The couple operated San Bernardino's Tri-City Airport, which was about 10 years old when Joe Brier bought it in 1938, and ran a flying school. For years they lived in a hangar at the airport that also served Redlands and Colton. They never had children.

"I thought a town that didn't have an airport wasn't much of a town," Evelyn Brier said in the Press-Enterprise in 2003. "Flying was difficult to sell in those days."
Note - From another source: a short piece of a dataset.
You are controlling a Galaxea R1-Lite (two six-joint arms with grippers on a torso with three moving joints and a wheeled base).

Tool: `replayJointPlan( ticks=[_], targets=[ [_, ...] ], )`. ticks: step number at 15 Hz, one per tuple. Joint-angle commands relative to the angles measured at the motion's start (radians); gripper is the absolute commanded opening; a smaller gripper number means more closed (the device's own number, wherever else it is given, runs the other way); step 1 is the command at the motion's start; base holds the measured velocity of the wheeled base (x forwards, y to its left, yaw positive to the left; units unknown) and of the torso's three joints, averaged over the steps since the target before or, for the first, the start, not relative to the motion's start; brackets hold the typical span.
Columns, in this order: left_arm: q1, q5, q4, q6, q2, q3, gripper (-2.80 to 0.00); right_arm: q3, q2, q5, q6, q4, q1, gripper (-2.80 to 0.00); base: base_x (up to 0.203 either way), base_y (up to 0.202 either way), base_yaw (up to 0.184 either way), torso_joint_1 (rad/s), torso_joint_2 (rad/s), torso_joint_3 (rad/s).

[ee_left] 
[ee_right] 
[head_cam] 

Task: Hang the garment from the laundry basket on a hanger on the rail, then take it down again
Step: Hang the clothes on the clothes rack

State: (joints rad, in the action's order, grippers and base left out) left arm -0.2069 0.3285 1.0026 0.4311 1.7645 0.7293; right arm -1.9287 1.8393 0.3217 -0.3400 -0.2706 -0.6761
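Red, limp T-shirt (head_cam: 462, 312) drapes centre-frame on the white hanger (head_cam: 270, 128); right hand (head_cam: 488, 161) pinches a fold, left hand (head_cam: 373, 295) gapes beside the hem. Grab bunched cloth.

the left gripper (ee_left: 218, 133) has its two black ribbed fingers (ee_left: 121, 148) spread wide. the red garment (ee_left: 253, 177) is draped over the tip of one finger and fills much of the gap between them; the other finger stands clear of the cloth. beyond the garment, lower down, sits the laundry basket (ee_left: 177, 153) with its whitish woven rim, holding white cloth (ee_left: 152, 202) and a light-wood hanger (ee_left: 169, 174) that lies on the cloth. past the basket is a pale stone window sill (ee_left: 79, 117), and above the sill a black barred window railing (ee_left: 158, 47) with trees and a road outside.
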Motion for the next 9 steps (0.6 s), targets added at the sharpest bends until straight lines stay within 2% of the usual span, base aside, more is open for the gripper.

She did her part to promote it by landing her plane in the middle of Redlands Boulevard on May 19, 1938, to mark the advent of airmail in Redlands. She reportedly tied up traffic for hours.

With her husband serving in the military during World War II, Brier joined the WASP program and ferried warplanes to air bases within the United States.

She "relished the opportunity to fly military aircraft," including B-17s, and trained military pilots, said Wilfrid C. Lemann, her attorney and longtime friend.

In the 2002 book "The Powder Puff Derby of 1929," author Gene Nora Jessen wrote that the Briers' "busy, grass strip airport . . . exemplified the heart and soul of aviation's postwar development in the U.S.

"Pinky flew charter, and Joe kept the airplanes under repair -- a man with a magical ear for a sick engine. Pinky advertised that she would fly anywhere at any time, and she did," Jessen recalled.

Long before commuter airlines were commonplace, Brier flew three short hops a day from Tri-City to Los Angeles International Airport.